*What you are asked to do*. Leave the pictures out and return every line below exactly.

*Data shown*.

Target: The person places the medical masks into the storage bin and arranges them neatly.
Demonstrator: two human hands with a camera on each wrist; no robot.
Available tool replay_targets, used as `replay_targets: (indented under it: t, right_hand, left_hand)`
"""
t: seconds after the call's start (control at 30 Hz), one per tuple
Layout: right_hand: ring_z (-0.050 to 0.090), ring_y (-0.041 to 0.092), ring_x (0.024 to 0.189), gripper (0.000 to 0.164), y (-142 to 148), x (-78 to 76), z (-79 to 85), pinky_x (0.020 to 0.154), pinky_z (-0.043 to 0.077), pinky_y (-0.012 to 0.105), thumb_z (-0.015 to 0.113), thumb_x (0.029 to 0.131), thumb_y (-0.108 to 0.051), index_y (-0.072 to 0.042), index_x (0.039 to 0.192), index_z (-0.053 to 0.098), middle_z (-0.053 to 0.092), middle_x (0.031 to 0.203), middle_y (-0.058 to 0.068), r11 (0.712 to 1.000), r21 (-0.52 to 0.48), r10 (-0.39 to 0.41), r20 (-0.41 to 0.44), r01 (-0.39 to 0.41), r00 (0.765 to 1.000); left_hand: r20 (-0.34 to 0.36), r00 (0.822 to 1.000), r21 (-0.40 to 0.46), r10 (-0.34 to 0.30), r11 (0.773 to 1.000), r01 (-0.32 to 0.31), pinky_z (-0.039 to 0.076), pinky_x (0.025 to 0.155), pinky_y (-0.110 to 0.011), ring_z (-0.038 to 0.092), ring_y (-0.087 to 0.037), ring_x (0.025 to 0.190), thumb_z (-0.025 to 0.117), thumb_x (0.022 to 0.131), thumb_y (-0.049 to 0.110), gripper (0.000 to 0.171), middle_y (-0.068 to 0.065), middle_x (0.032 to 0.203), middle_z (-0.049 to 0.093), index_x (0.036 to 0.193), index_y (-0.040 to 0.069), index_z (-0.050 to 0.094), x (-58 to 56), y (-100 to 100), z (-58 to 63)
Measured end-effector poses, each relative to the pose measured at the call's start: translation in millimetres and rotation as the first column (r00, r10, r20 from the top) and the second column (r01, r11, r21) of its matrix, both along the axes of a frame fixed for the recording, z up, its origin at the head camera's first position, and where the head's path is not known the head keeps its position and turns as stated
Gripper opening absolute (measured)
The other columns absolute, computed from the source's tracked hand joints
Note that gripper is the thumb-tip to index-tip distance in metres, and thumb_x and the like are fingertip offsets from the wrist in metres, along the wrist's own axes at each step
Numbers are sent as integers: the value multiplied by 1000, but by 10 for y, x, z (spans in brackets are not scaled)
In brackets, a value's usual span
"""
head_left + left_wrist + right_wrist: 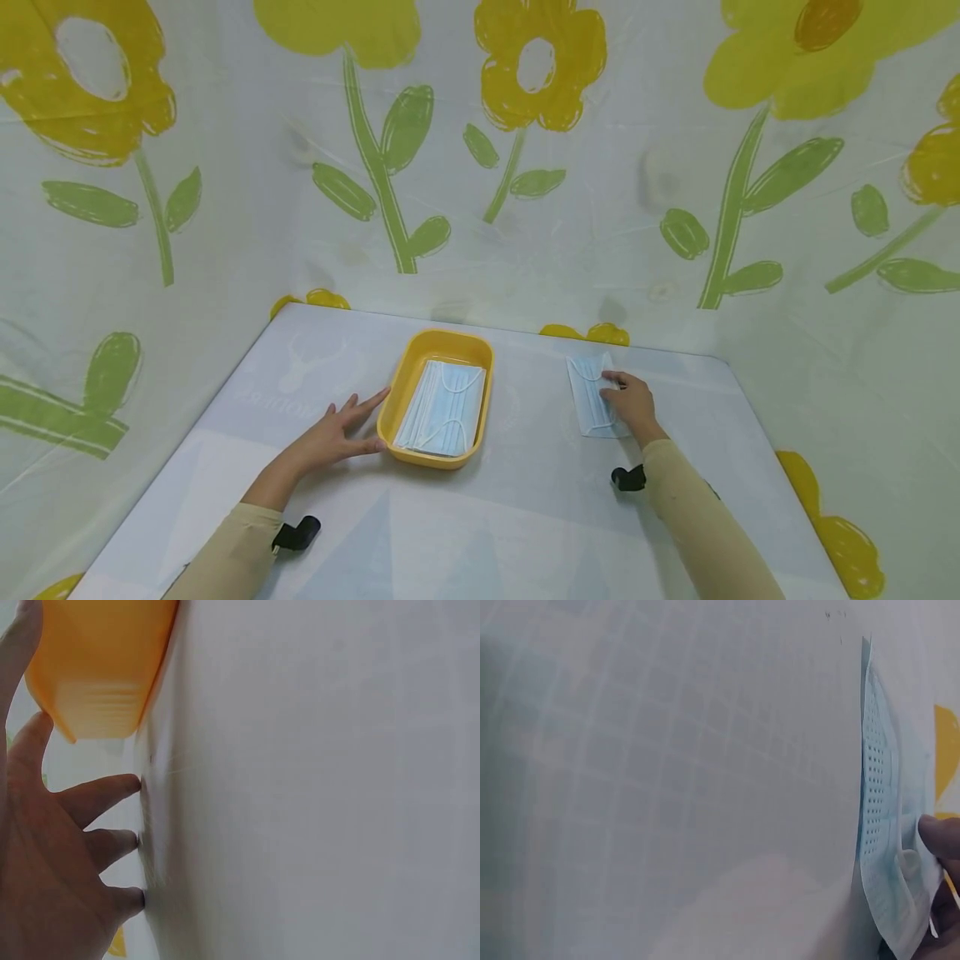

*Result for this task*.
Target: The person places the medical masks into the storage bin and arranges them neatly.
Demonstrator: two human hands with a camera on each wrist; no robot.
Available tool replay_targets, used as `replay_targets: (indented under it: t, right_hand, left_hand)`
"""
t: seconds after the call's start (control at 30 Hz), one per tuple
Layout: right_hand: ring_z (-0.050 to 0.090), ring_y (-0.041 to 0.092), ring_x (0.024 to 0.189), gripper (0.000 to 0.164), y (-142 to 148), x (-78 to 76), z (-79 to 85), pinky_x (0.020 to 0.154), pinky_z (-0.043 to 0.077), pinky_y (-0.012 to 0.105), thumb_z (-0.015 to 0.113), thumb_x (0.029 to 0.131), thumb_y (-0.108 to 0.051), index_y (-0.072 to 0.042), index_x (0.039 to 0.192), index_z (-0.053 to 0.098), middle_z (-0.053 to 0.092), middle_x (0.031 to 0.203), middle_y (-0.058 to 0.068), r11 (0.712 to 1.000), r21 (-0.52 to 0.48), r10 (-0.39 to 0.41), r20 (-0.41 to 0.44), r01 (-0.39 to 0.41), r00 (0.765 to 1.000); left_hand: r20 (-0.34 to 0.36), r00 (0.822 to 1.000), r21 (-0.40 to 0.46), r10 (-0.34 to 0.30), r11 (0.773 to 1.000), r01 (-0.32 to 0.31), pinky_z (-0.039 to 0.076), pinky_x (0.025 to 0.155), pinky_y (-0.110 to 0.011), ring_z (-0.038 to 0.092), ring_y (-0.087 to 0.037), ring_x (0.025 to 0.190), thumb_z (-0.025 to 0.117), thumb_x (0.022 to 0.131), thumb_y (-0.049 to 0.110), gripper (0.000 to 0.171), middle_y (-0.068 to 0.065), middle_x (0.032 to 0.203), middle_z (-0.049 to 0.093), index_x (0.036 to 0.193), index_y (-0.040 to 0.069), index_z (-0.050 to 0.094), x (-58 to 56), y (-100 to 100), z (-58 to 63)
Measured end-effector poses, each relative to the pose measured at the call's start: translation in millimetres and rotation as the first column (r00, r10, r20 from the top) and the second column (r01, r11, r21) of its matrix, both along the axes of a frame fixed for the recording, z up, its origin at the head camera's first position, and where the head's path is not known the head keeps its position and turns as stated
Gripper opening absolute (measured)
The other columns absolute, computed from the source's tracked hand joints
Note that gripper is the thumb-tip to index-tip distance in metres, and thumb_x and the like are fingertip offsets from the wrist in metres, along the wrist's own axes at each step
Numbers are sent as integers: the value multiplied by 1000, but by 10 for y, x, z (spans in brackets are not scaled)
In brackets, a value's usual span
"""
head_left + left_wrist + right_wrist: 

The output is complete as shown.